The understanding of the functional biology of cancer provides three new routes for cancer treatments. Once scientists discover a mutation, then they can look for targeted therapies. The discovery of mutations can also help us prevent cancer, without resorting to large human studies or lab work to find carcinogens. For example, the Million Women Study in the UK recently identified progesterone and estrogen used in hormone replacement therapy as risk factors in estrogen-positive breast cancer. Therefore, scientists can use molecular biology to reshape epidemiology. The molecular understanding of cancer can help doctors better screen for cancer. For example, today, doctors screen women for the BRCA gene for breast cancer as part of prevention. The third direction for cancer research is to use an understanding of mutated genes and pathways to develop an understanding of cancer’s behavior. 

Cancer is part of our genome. It is a form of death that is part of ourselves. We might be, the author believes, forever joined to cancer, but we can try to stretch out treatment to prevent death before old age. It would be, Mukherjee writes, “a victory over our genomes” (463).

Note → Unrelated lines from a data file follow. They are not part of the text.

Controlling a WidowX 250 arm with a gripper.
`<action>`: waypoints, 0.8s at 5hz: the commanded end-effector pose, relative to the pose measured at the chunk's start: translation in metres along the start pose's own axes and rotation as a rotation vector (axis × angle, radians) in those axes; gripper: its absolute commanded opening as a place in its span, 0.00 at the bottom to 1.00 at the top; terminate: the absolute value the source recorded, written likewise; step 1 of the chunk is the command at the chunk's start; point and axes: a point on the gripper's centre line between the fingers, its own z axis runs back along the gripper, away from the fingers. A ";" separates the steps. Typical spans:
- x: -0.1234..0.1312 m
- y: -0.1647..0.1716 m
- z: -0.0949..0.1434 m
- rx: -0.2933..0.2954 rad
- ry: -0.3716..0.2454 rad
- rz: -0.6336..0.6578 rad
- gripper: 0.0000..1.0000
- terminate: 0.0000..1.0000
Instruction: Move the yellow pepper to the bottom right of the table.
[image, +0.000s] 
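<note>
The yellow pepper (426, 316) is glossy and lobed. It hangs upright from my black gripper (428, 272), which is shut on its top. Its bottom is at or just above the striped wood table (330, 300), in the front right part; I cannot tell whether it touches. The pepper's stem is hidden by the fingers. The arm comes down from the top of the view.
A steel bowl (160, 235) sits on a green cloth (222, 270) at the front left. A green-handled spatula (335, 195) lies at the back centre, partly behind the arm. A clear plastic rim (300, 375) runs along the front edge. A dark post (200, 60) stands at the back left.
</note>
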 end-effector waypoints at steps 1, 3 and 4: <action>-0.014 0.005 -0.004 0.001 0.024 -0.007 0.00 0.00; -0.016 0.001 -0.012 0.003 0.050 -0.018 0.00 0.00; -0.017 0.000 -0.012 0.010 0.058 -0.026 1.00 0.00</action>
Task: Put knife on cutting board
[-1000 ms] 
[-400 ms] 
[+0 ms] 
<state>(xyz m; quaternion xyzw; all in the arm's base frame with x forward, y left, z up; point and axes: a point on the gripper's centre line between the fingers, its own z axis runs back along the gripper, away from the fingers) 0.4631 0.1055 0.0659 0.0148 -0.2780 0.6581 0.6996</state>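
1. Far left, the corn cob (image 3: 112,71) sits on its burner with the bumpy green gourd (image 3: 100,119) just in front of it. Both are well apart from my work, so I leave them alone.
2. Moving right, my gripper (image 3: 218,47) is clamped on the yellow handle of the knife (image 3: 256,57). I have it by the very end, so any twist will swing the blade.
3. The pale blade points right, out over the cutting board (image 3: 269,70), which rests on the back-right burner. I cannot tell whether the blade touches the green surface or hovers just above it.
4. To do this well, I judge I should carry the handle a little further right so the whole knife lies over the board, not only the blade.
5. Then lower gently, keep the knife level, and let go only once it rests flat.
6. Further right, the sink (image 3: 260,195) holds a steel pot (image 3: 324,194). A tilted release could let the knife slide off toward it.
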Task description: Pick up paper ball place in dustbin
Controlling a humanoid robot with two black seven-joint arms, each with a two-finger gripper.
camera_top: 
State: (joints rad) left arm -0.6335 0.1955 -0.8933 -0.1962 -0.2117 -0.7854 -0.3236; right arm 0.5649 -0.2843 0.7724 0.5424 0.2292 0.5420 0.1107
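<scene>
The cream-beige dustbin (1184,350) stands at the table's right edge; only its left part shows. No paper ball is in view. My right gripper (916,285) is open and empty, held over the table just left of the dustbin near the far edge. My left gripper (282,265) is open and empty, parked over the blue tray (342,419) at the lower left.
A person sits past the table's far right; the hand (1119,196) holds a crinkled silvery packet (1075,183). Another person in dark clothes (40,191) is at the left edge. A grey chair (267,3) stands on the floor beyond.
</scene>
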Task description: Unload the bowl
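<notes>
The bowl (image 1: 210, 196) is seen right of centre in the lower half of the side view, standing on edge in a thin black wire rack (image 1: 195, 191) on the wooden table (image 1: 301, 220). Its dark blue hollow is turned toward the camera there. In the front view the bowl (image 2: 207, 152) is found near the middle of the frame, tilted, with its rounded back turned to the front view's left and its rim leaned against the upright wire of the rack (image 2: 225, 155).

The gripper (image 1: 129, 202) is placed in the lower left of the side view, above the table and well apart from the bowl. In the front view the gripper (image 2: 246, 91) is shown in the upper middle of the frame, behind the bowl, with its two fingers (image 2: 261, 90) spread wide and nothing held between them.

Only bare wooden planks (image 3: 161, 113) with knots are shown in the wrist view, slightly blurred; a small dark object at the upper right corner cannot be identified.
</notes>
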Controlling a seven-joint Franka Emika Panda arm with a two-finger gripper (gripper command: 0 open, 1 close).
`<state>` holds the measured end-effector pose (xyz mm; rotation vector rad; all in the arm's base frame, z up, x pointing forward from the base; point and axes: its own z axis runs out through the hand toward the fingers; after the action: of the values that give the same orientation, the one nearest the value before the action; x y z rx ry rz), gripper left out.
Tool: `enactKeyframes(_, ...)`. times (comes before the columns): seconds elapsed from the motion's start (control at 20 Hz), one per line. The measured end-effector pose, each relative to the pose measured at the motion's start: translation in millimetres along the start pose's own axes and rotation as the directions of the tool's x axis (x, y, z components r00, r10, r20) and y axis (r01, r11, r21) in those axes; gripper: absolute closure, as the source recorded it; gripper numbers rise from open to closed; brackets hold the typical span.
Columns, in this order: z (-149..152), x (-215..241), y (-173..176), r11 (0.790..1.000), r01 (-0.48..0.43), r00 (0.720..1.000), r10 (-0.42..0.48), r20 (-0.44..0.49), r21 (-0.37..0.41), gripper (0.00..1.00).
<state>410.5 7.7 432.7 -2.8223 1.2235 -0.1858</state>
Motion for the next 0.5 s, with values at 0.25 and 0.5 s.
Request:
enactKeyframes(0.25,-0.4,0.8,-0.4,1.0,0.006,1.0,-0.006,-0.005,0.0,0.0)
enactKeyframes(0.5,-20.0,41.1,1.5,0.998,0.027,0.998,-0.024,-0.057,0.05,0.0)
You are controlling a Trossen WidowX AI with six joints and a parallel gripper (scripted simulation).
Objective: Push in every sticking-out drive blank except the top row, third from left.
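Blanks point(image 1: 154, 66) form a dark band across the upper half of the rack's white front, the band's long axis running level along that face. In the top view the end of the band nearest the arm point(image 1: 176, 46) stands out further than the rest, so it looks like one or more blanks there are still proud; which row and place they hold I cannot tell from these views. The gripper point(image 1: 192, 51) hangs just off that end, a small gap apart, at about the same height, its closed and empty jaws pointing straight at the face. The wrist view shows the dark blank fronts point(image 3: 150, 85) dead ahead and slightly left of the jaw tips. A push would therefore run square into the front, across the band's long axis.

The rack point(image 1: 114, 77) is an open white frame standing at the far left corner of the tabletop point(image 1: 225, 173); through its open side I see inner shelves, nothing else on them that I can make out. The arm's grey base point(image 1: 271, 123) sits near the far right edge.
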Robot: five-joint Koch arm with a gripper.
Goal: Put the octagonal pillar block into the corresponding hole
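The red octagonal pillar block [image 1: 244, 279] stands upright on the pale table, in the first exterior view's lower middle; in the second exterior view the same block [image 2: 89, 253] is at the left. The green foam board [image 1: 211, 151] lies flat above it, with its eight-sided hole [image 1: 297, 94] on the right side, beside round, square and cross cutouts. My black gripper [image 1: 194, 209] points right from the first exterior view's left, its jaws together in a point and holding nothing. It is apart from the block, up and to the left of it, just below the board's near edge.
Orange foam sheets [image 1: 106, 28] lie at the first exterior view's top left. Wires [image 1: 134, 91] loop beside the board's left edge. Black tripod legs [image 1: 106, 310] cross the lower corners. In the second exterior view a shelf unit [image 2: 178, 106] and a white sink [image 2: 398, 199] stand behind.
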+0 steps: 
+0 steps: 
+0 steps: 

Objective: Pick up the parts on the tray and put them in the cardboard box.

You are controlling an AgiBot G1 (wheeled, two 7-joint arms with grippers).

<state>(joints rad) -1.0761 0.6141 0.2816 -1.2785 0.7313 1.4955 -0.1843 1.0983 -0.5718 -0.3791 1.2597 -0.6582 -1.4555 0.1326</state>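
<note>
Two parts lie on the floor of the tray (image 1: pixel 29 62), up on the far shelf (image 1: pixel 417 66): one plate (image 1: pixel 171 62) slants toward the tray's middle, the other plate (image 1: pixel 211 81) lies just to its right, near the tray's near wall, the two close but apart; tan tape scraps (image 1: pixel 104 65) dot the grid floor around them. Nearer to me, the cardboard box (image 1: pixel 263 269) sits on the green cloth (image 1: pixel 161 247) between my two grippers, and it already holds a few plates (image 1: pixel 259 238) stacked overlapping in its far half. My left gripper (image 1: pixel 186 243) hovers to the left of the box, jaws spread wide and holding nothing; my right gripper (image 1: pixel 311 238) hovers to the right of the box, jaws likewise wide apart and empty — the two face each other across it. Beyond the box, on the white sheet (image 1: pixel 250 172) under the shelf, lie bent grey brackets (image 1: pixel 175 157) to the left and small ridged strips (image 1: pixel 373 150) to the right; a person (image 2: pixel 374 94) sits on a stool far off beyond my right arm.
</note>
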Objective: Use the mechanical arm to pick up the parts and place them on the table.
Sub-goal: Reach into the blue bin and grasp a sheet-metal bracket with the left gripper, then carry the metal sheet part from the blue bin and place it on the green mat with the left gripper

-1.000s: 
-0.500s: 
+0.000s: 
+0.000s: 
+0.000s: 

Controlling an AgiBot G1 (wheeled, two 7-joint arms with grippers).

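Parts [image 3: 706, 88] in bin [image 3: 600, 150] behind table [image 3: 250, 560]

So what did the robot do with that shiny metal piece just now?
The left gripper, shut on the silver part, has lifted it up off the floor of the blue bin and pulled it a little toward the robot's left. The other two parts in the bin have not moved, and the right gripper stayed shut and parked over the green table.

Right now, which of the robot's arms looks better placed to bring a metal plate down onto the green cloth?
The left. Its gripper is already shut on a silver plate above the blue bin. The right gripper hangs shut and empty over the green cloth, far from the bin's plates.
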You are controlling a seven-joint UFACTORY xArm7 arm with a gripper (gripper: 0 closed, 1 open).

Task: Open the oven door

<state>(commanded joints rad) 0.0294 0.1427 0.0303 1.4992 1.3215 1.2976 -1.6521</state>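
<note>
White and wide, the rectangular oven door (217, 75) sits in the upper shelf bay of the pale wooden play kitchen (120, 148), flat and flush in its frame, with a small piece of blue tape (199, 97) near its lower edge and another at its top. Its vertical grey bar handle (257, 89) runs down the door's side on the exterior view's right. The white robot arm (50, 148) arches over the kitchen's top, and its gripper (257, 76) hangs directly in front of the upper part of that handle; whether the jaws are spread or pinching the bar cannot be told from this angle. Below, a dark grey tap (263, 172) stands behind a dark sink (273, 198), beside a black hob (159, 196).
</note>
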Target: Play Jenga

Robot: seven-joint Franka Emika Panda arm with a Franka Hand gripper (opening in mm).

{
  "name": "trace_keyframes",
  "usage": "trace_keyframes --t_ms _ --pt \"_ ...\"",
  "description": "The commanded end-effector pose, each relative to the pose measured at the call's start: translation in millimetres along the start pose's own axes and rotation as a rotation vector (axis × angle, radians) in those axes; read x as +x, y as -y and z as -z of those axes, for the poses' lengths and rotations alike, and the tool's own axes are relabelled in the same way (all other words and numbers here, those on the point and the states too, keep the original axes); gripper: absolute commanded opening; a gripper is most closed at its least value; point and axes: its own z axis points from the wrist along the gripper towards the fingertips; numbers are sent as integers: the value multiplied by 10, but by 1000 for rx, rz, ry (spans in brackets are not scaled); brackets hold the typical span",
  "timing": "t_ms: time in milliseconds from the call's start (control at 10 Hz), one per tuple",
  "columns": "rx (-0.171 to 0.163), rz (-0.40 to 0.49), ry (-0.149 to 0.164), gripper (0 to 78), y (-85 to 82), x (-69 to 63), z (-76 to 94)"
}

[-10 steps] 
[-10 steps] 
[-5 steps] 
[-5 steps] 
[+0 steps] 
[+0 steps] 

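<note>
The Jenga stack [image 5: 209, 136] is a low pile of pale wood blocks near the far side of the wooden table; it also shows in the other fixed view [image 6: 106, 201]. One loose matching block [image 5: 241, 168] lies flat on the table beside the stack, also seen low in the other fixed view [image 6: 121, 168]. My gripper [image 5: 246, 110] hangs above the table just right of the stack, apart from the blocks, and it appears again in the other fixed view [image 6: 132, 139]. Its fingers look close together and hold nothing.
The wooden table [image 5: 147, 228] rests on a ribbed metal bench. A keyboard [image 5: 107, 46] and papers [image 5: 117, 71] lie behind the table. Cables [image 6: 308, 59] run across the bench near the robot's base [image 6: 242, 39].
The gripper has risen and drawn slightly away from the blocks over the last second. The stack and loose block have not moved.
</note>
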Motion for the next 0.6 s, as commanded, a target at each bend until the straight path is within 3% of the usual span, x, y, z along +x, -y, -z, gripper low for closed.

Mukherjee imagines what the treatment of Atossa, the Persian queen who probably had breast cancer in 500 BCE, would have been like through time. In Imhotep’s time, there was no treatment, and over time, physicians might have treated her with a mastectomy or regarded her as having too much black bile. In later eras, her treatment might have been radical surgery, radiation, or chemotherapy—before tamoxifen treatments in the 1980s and then later Herceptin. Doctors also might have screened her for BRCA-1 or BRCA-2 genes. Although she would have fared much better today, she would not have fared much better if she had a disease such as pancreatic cancer.

Mukherjee writes that it’s difficult to predict the future of cancer. New technologies might dramatically shift the landscape of cancer treatment, but there is unlikely to be a definitive cure in sight. He concludes the book with the story of Germaine Berne, a psychologist diagnosed with a rare gastrointestinal cancer called GIST. Treated with Gleevec, she survived for six years, time she had used well. The cancer returned, and she resigned to her death. She was like Lewis Carroll’s Red Queen, dodging one bullet only to be hit by another. She had, in a way, captured something of the 4,000-year-old war against cancer: It required constant reinvention.